#### [ASSIGNED TASK]
Set down the entries once more exactly as they were written.
(PROVIDED INFORMATION)
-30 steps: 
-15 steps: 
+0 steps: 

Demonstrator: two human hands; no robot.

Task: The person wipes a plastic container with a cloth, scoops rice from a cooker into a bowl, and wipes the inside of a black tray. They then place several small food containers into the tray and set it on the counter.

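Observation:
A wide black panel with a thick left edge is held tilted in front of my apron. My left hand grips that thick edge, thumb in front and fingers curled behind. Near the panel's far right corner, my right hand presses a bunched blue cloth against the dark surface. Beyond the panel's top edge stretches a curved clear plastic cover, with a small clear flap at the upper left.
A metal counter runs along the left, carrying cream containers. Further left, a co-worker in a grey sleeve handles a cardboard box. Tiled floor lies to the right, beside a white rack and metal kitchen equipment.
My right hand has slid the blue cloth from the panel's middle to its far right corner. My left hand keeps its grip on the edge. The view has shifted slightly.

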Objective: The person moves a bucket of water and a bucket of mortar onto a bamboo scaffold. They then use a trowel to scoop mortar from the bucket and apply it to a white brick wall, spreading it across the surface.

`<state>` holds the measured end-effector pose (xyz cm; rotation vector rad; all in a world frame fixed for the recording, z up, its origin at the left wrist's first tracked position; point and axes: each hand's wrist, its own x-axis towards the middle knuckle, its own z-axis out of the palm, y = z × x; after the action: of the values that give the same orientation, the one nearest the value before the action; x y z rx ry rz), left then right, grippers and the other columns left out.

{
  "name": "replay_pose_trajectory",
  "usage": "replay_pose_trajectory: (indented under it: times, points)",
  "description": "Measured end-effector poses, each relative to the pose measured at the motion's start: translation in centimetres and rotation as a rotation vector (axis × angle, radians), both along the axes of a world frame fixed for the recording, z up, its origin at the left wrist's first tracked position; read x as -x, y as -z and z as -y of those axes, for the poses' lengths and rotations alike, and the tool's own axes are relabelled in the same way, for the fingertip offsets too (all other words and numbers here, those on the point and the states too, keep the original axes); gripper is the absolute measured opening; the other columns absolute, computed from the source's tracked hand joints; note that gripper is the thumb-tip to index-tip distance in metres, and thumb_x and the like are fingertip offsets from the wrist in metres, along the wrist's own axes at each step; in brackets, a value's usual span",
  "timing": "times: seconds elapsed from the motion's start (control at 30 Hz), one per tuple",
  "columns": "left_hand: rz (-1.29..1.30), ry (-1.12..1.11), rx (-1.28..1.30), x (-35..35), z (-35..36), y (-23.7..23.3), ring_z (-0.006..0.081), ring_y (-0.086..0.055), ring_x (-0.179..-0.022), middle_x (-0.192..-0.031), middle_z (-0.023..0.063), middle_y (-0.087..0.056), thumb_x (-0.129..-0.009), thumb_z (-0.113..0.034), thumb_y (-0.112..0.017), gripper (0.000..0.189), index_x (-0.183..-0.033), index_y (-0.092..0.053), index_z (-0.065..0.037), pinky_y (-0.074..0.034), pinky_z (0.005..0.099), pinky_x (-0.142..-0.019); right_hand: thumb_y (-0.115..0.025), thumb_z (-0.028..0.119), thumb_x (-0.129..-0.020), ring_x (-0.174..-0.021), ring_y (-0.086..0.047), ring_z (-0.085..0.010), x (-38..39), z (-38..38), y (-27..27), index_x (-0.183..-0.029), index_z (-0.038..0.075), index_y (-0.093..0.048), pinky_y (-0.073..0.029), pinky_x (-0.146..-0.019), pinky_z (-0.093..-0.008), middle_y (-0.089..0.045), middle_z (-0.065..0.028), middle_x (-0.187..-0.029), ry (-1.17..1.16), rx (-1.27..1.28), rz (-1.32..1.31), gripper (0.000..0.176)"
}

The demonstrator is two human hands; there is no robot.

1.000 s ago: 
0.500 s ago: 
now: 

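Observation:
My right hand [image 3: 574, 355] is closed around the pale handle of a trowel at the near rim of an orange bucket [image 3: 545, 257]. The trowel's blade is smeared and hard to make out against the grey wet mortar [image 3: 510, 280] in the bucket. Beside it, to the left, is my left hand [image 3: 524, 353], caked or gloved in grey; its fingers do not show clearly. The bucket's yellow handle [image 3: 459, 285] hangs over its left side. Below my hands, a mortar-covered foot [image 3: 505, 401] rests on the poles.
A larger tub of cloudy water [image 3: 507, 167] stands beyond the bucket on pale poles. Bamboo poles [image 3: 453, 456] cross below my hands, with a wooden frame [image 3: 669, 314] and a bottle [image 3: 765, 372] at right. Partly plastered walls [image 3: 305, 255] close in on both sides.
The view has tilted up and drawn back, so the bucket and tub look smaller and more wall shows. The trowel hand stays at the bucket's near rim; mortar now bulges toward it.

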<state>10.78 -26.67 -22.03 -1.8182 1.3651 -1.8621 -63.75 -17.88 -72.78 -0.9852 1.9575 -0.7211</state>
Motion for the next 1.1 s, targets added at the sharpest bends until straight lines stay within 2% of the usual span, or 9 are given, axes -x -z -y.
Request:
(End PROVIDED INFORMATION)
#### [EXERCISE ANSWER]
-30 steps: 
-15 steps: 
+0 steps: 

Demonstrator: two human hands; no robot.

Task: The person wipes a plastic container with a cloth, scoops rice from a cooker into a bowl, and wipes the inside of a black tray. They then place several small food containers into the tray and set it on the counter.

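Observation:
A wide black panel with a thick left edge is held tilted in front of my apron. My left hand grips that thick edge, thumb in front and fingers curled behind. Near the panel's far right corner, my right hand presses a bunched blue cloth against the dark surface. Beyond the panel's top edge stretches a curved clear plastic cover, with a small clear flap at the upper left.
A metal counter runs along the left, carrying cream containers. Further left, a co-worker in a grey sleeve handles a cardboard box. Tiled floor lies to the right, beside a white rack and metal kitchen equipment.
My right hand has slid the blue cloth from the panel's middle to its far right corner. My left hand keeps its grip on the edge. The view has shifted slightly.
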
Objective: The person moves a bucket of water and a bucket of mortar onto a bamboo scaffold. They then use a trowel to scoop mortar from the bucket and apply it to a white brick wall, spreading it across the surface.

`<state>` holds the measured end-effector pose (xyz cm; rotation vector rad; all in a world frame fixed for the recording, z up, its origin at the left wrist's first tracked position; point and axes: each hand's wrist, its own x-axis towards the middle knuckle, its own z-axis out of the palm, y = z × x; after the action: of the values that give the same orientation, the one nearest the value before the action; x y z rx ry rz), left then right, grippers and the other columns left out.

{
  "name": "replay_pose_trajectory",
  "usage": "replay_pose_trajectory: (indented under it: times, points)",
  "description": "Measured end-effector poses, each relative to the pose measured at the motion's start: translation in centimetres and rotation as a rotation vector (axis × angle, radians), both along the axes of a world frame fixed for the recording, z up, its origin at the left wrist's first tracked position; read x as -x, y as -z and z as -y of those axes, for the poses' lengths and rotations alike, and the tool's own axes are relabelled in the same way, for the fingertip offsets too (all other words and numbers here, those on the point and the states too, keep the original axes); gripper is the absolute measured opening; the other columns absolute, computed from the source's tracked hand joints; note that gripper is the thumb-tip to index-tip distance in metres, and thumb_x and the like are fingertip offsets from the wrist in metres, along the wrist's own axes at each step; in brackets, a value's usual span",
  "timing": "times: seconds elapsed from the motion's start (control at 30 Hz), one per tuple",
  "columns": "left_hand: rz (-1.29..1.30), ry (-1.12..1.11), rx (-1.28..1.30), x (-35..35), z (-35..36), y (-23.7..23.3), ring_z (-0.006..0.081), ring_y (-0.086..0.055), ring_x (-0.179..-0.022), middle_x (-0.192..-0.031), middle_z (-0.023..0.063), middle_y (-0.087..0.056), thumb_x (-0.129..-0.009), thumb_z (-0.113..0.034), thumb_y (-0.112..0.017), gripper (0.000..0.189), index_x (-0.183..-0.033), index_y (-0.092..0.053), index_z (-0.065..0.037), pinky_y (-0.074..0.034), pinky_z (0.005..0.099), pinky_x (-0.142..-0.019); right_hand: thumb_y (-0.115..0.025), thumb_z (-0.028..0.119), thumb_x (-0.129..-0.020), ring_x (-0.174..-0.021), ring_y (-0.086..0.047), ring_z (-0.085..0.010), x (-38..39), z (-38..38), y (-27..27), index_x (-0.183..-0.029), index_z (-0.038..0.075), index_y (-0.093..0.048), pinky_y (-0.073..0.029), pinky_x (-0.146..-0.019), pinky_z (-0.093..-0.008), middle_y (-0.089..0.045), middle_z (-0.065..0.028), middle_x (-0.187..-0.029), ry (-1.17..1.16), rx (-1.27..1.28), rz (-1.32..1.31), gripper (0.000..0.176)"
}

The demonstrator is two human hands; there is no robot.

1.000 s ago: 
0.500 s ago: 
now: 

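Observation:
My right hand [image 3: 574, 355] is closed around the pale handle of a trowel at the near rim of an orange bucket [image 3: 545, 257]. The trowel's blade is smeared and hard to make out against the grey wet mortar [image 3: 510, 280] in the bucket. Beside it, to the left, is my left hand [image 3: 524, 353], caked or gloved in grey; its fingers do not show clearly. The bucket's yellow handle [image 3: 459, 285] hangs over its left side. Below my hands, a mortar-covered foot [image 3: 505, 401] rests on the poles.
A larger tub of cloudy water [image 3: 507, 167] stands beyond the bucket on pale poles. Bamboo poles [image 3: 453, 456] cross below my hands, with a wooden frame [image 3: 669, 314] and a bottle [image 3: 765, 372] at right. Partly plastered walls [image 3: 305, 255] close in on both sides.
The view has tilted up and drawn back, so the bucket and tub look smaller and more wall shows. The trowel hand stays at the bucket's near rim; mortar now bulges toward it.
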
<state>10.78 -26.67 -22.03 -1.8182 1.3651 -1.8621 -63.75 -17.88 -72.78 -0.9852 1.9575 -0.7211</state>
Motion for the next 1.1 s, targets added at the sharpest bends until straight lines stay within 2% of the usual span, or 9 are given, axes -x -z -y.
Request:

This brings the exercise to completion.